(Data under study):
-.-.-

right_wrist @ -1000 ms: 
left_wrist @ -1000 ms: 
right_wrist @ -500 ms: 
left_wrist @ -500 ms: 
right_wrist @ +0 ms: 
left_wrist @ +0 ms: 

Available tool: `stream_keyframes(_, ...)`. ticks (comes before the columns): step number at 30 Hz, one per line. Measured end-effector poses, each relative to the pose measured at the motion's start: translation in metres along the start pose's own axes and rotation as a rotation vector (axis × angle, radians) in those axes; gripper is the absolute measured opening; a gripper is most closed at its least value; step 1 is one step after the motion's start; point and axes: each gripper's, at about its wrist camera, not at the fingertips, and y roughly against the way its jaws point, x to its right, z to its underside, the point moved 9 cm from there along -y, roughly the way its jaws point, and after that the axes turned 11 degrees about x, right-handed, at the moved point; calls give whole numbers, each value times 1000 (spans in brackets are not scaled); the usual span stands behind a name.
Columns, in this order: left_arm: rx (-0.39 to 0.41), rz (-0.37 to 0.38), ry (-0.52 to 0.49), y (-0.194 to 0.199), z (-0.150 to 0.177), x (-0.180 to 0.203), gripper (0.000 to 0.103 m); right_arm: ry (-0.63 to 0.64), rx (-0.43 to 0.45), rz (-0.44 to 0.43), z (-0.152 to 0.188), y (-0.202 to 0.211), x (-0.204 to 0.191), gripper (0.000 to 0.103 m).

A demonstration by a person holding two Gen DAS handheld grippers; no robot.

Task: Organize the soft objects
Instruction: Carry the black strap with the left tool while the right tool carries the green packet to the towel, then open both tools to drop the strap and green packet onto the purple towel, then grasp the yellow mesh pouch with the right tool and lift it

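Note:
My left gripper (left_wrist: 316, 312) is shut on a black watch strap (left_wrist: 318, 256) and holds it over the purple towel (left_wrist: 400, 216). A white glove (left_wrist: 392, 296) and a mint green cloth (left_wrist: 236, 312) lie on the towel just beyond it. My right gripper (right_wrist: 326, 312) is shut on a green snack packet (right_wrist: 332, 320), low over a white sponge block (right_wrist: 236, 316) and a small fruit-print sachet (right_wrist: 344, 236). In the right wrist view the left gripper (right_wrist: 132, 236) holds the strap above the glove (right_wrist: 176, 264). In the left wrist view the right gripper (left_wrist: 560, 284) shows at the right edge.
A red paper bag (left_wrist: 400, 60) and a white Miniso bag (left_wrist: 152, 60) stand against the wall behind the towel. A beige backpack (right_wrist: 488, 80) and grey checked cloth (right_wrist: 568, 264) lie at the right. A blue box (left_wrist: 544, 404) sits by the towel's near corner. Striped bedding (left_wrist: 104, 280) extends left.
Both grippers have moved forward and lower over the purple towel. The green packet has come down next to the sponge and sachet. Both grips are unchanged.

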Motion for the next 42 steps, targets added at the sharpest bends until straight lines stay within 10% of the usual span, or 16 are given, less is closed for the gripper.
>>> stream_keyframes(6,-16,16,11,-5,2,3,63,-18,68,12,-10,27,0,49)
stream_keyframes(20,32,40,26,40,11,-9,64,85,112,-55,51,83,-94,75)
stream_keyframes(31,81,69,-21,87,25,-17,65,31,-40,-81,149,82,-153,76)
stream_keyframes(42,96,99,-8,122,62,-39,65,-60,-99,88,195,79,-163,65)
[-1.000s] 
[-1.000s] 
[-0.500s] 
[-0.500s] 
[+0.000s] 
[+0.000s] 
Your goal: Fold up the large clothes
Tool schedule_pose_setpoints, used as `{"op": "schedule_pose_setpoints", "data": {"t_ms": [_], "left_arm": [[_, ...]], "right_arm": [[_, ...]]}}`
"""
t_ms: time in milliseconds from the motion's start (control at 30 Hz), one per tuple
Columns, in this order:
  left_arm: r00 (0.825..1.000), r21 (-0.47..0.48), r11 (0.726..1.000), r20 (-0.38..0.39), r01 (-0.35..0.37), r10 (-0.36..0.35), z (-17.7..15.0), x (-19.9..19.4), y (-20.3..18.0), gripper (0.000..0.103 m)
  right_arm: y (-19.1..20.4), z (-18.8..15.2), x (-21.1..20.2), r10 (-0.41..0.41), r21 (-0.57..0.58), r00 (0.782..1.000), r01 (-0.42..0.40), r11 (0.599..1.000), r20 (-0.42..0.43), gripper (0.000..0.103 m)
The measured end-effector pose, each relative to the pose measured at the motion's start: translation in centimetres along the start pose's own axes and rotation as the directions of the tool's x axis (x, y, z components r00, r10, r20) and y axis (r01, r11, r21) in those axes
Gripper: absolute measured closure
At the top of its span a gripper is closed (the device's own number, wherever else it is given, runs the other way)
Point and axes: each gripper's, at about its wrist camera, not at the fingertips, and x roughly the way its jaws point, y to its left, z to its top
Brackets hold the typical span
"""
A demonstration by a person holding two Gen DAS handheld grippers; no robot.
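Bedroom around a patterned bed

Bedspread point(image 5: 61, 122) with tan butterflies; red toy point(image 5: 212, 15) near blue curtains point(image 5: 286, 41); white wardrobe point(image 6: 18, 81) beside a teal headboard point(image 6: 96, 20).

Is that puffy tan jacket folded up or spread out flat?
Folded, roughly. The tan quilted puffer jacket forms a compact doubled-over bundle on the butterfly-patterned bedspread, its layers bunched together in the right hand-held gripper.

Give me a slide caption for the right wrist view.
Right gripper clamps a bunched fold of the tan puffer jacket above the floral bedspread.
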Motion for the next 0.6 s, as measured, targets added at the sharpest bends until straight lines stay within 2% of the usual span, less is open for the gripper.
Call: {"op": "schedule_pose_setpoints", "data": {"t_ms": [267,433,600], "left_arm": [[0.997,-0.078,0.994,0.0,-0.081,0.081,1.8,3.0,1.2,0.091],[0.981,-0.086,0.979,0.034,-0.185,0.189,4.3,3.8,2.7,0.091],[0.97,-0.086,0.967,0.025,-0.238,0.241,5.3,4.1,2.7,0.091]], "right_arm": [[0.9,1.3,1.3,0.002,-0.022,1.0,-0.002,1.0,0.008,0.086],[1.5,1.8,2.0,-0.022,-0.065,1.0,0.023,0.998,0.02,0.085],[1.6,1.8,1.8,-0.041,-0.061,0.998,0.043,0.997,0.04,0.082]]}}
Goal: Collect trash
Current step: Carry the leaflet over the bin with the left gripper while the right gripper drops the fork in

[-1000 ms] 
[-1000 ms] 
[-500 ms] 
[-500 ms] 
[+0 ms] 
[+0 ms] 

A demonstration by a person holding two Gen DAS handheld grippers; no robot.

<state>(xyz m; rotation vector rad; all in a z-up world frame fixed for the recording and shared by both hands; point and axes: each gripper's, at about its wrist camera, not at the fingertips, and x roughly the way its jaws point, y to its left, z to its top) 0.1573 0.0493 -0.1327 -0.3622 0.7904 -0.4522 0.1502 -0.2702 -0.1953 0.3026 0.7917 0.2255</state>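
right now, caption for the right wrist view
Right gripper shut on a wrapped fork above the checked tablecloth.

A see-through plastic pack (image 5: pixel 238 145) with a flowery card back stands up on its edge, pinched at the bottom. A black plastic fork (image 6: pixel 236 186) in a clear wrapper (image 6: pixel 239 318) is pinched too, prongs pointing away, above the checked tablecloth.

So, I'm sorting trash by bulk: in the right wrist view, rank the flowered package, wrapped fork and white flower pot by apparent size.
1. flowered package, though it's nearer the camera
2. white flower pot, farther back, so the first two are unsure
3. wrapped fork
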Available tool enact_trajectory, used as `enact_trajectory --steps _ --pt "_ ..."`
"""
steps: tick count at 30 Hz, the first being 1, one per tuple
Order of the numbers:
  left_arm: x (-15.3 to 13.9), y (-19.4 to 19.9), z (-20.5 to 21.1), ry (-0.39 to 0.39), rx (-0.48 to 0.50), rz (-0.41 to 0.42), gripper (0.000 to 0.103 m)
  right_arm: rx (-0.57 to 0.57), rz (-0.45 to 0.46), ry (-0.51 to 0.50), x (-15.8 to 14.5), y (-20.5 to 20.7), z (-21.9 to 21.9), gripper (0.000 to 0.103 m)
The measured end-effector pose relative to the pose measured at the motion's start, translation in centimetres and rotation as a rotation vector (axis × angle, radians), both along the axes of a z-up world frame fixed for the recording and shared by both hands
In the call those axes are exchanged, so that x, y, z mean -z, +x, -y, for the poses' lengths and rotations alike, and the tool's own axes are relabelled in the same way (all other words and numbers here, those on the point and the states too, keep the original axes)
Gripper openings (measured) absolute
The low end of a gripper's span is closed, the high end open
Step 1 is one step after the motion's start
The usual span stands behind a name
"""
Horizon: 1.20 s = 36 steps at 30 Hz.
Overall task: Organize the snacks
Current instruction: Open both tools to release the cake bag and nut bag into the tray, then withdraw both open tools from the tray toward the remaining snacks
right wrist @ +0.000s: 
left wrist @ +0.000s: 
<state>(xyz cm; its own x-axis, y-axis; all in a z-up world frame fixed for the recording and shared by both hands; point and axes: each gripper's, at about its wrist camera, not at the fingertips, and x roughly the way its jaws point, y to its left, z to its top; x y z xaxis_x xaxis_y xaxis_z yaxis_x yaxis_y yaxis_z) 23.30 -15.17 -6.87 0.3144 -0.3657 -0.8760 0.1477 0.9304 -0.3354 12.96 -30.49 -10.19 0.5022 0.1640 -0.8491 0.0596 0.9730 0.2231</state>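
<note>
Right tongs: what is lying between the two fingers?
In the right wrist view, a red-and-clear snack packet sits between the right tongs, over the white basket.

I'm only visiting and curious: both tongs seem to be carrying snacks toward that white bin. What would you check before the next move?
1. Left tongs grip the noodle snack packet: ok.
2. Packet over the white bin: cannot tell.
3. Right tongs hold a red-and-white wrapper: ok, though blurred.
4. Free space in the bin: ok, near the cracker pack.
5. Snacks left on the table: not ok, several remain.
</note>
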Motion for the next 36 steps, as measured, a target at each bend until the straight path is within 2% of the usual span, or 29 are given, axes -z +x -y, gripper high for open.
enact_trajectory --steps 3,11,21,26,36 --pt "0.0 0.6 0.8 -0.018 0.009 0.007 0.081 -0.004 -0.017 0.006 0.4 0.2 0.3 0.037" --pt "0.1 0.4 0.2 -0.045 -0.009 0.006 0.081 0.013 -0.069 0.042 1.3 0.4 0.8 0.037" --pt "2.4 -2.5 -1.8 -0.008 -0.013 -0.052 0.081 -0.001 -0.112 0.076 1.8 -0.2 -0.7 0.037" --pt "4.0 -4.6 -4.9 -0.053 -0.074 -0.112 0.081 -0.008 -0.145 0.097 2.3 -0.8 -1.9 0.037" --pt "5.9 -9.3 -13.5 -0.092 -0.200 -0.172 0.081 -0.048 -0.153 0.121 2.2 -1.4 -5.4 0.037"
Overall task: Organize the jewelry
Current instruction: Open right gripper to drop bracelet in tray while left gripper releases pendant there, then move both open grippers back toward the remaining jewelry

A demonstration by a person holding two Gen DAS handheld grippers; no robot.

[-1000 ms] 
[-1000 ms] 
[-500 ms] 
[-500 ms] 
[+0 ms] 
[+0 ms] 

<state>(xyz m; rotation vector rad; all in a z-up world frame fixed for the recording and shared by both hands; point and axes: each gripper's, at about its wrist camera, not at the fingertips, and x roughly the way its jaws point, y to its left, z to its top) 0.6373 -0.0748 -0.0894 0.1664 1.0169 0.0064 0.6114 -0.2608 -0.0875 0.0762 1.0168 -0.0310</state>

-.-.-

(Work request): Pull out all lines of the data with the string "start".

(Answer to this problem):
Available tool: `stream_keyframes(_, ...)`. ticks (comes before the columns): step number at 30 Hz, one per line. Measured end-effector poses, each relative to the pose measured at the motion's start: translation in metres along the start pose's own axes and rotation as a rotation vector (axis × angle, radians) in those axes; gripper is the absolute measured opening; a gripper is most closed at its least value; step 1 is one step after the motion's start; point and axes: each gripper's, at about its wrist camera, not at the fingertips, and y roughly against the way its jaws point, x to its right, z to its underside, the point moved 9 cm from there along -y, roughly the way its jaws point, and after that the axes turned 11 degrees about x, right-handed, at the moved point; calls give whole numbers, each value times 1000 (spans in brackets are not scaled); the usual span stands behind a name.
t_ms: time in milliseconds from the motion's start (control at 30 Hz), one per tuple
The measured end-effector pose, each relative to the pose measured at the motion's start: translation in centimetres along the start pose's own axes and rotation as the directions of the tool's x axis (x, y, z components r00, r10, r20) and y axis (r01, r11, r21) in those axes
The measured end-effector pose relative to the pose measured at the motion's start, translation in centimetres and rotation as a rotation vector (axis × angle, radians), both along the axes of a z-up world frame fixed for the recording and shared by both hands
Step 1 is one step after the motion's start

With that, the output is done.